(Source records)
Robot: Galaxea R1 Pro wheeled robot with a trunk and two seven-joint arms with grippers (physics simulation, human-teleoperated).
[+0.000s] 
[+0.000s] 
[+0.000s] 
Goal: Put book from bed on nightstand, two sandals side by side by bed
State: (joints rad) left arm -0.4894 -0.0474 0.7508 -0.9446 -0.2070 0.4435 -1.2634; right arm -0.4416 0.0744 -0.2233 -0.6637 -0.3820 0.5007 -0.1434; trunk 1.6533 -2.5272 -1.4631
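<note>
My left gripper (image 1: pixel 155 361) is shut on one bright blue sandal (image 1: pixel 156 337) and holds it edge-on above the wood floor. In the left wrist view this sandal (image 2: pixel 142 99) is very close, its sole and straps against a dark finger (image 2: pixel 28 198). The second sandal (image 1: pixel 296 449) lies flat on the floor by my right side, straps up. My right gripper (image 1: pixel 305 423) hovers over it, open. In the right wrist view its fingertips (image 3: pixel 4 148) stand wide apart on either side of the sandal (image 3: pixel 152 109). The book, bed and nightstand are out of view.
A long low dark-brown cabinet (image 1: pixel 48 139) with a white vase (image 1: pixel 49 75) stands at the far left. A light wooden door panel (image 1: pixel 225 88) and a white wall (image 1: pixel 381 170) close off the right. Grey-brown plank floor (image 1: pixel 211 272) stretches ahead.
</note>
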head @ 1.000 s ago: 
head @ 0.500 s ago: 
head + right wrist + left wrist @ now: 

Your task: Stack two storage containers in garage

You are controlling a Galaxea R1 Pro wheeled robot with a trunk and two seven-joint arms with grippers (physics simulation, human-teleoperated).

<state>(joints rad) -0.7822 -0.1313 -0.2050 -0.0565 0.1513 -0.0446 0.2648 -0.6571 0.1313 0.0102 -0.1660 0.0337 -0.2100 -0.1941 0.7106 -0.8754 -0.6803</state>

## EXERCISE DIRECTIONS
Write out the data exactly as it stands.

## EXPECTED ANSWER
Robot: Galaxea R1 Pro wheeled robot with a trunk and two seven-joint arms with grippers (physics simulation, human-teleoperated).
[+0.000s] 
[+0.000s] 
[+0.000s] 
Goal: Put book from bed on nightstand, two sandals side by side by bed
State: (joints rad) left arm -0.4894 -0.0474 0.7508 -0.9446 -0.2070 0.4435 -1.2634; right arm -0.4416 0.0744 -0.2233 -0.6637 -0.3820 0.5007 -0.1434; trunk 1.6533 -2.5272 -1.4631
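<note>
My left gripper (image 1: pixel 155 361) is shut on one bright blue sandal (image 1: pixel 156 337) and holds it edge-on above the wood floor. In the left wrist view this sandal (image 2: pixel 142 99) is very close, its sole and straps against a dark finger (image 2: pixel 28 198). The second sandal (image 1: pixel 296 449) lies flat on the floor by my right side, straps up. My right gripper (image 1: pixel 305 423) hovers over it, open. In the right wrist view its fingertips (image 3: pixel 4 148) stand wide apart on either side of the sandal (image 3: pixel 152 109). The book, bed and nightstand are out of view.
A long low dark-brown cabinet (image 1: pixel 48 139) with a white vase (image 1: pixel 49 75) stands at the far left. A light wooden door panel (image 1: pixel 225 88) and a white wall (image 1: pixel 381 170) close off the right. Grey-brown plank floor (image 1: pixel 211 272) stretches ahead.
</note>
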head @ 1.000 s ago: 
head @ 0.500 s ago: 
head + right wrist + left wrist @ now: 

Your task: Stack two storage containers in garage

You are controlling a Galaxea R1 Pro wheeled robot with a trunk and two seven-joint arms with grippers (physics simulation, human-teleoperated).

<state>(joints rad) -0.7822 -0.1313 -0.2050 -0.0565 0.1513 -0.0446 0.2648 -0.6571 0.1313 0.0102 -0.1660 0.0337 -0.2100 -0.1941 0.7106 -0.8754 -0.6803</state>

No further output remains for this exercise.